Oli Remmen, the co-owner of the elevator that is currently being deconstructed in Kenaston, said it cost about $5,000 to $6,000 annually sitting unused.
The National Trust for Canada, a national charity with goals to save heritage places, has listed wooden grain elevators as a nationally endangered place. Piwowar estimates about 20 elevators are lost each year to demolition, fires or natural disasters.
WATCH | Drone captures demolition of Sask. town’s grain elevator:
There are 11 grain elevators listed as heritage properties in Saskatchewan, though one burned down in 2010, according to the provincial Ministry of Parks, Culture and Sport.
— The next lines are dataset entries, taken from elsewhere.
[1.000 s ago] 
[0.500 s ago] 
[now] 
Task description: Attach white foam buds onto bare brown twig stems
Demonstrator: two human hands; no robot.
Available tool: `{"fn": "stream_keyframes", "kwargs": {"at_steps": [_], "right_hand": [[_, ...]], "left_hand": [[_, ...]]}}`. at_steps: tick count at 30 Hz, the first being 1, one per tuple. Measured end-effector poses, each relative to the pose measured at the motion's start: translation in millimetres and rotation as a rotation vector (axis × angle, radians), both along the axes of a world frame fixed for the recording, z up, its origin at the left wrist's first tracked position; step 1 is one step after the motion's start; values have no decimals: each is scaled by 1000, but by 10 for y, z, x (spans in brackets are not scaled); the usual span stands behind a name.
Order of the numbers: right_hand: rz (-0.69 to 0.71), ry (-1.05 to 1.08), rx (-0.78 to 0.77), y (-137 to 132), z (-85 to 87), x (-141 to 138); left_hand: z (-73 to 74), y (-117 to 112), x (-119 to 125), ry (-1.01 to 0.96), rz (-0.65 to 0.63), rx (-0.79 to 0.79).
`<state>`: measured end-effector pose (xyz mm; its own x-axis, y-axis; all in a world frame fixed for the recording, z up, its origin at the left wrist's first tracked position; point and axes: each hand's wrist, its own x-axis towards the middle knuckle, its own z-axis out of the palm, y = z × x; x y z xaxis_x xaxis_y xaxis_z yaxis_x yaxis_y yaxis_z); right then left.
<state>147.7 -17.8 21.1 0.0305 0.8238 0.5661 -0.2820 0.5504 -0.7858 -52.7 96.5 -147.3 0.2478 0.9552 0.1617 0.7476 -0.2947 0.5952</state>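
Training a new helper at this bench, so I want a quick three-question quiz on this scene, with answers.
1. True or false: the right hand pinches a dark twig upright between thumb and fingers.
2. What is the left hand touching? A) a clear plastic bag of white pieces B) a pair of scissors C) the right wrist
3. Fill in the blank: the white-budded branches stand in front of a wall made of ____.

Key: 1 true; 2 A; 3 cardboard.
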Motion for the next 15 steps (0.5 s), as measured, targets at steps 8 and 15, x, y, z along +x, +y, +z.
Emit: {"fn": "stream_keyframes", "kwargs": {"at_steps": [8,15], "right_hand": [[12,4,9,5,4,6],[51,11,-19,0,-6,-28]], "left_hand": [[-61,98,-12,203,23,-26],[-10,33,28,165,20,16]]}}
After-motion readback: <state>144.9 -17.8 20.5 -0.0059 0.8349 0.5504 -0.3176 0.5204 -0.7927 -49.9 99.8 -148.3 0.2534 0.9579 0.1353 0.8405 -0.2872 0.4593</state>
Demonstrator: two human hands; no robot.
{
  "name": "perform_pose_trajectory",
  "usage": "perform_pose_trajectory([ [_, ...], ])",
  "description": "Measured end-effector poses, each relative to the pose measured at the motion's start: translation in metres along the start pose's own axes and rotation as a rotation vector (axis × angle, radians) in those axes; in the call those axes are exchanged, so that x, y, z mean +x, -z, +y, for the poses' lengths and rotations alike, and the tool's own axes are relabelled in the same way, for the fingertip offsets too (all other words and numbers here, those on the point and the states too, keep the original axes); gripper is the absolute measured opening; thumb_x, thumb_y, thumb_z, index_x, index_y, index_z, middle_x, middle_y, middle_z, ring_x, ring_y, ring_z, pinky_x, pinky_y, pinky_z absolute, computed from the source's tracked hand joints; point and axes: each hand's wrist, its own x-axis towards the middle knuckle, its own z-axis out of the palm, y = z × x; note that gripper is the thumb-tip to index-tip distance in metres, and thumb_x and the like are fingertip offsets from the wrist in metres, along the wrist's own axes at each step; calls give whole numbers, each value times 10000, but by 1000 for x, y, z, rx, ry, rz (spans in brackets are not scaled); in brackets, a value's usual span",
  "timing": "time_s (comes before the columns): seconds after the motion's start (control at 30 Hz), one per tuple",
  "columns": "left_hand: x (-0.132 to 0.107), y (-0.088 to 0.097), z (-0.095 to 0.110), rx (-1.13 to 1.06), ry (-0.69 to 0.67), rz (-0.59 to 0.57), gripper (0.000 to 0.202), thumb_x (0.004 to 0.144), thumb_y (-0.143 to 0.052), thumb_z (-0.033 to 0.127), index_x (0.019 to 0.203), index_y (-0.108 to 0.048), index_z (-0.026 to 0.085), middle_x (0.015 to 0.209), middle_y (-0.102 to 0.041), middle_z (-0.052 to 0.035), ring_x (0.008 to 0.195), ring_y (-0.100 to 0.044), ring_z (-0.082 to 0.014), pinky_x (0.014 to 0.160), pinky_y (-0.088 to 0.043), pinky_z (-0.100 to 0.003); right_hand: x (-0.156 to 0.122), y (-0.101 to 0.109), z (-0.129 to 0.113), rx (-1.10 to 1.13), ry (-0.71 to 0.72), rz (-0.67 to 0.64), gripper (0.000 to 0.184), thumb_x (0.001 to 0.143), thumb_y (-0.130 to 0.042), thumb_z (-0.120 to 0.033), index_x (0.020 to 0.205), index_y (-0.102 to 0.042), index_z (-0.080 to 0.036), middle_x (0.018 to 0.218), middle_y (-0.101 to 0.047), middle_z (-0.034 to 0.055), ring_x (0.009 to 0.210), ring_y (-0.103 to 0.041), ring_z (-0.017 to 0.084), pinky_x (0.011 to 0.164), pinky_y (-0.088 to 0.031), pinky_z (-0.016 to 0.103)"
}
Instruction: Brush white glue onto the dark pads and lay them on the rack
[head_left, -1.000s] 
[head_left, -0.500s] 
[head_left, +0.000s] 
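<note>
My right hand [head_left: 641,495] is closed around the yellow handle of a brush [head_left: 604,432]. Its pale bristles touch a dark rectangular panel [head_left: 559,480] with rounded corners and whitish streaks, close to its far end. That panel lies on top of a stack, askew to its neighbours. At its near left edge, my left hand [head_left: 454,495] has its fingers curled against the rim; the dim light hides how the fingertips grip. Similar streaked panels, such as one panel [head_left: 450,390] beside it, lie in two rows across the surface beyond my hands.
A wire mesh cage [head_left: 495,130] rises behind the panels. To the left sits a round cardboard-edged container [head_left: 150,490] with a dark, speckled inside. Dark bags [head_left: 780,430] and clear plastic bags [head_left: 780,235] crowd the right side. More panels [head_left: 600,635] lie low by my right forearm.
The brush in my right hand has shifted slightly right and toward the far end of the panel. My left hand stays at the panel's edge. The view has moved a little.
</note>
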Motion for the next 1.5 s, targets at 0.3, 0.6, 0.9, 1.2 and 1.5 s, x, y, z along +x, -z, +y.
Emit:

Piwowar said it’s difficult to register them as heritage sites if farmers don’t want them designated.
Brent Guy, the owner of the second elevator in Kenaston to be deconstructed, said he considered that option but never heard back from his MLA about it. He looks back fondly on hosting family reunions in town and letting kids go up the lift to get a view of the surrounding area.
“It’s one of the few communities in Saskatchewan with this kind of backdrop. Unfortunately, it comes down to finances,” he said.
Piwowar looked at preserving the elevators by adapting them into community spaces, something that’s been tried in some Saskatchewan communities and in Alberta. But she also appreciates ABMT’s goal of giving people the opportunity to hold onto a piece of Saskatchewan history in a different way.
As Herman walked through the elevator, he ran his hand along one section of wood, indicating it was the bucket elevator leg. Over decades of use, the friction from the grain had sculpted and polished the wood into a unique wave.
“It’s heritage wood. It’s never going to happen again; you’re not going to find this wood anywhere else in the world. If people want to preserve some of the history, this is kind of the last ditch effort to preserve the old sentinels that dotted Saskatchewan,” said Herman.
“I’m hoping that our process actually allows people to buy a piece or own a piece of Saskatchewan’s heritage.”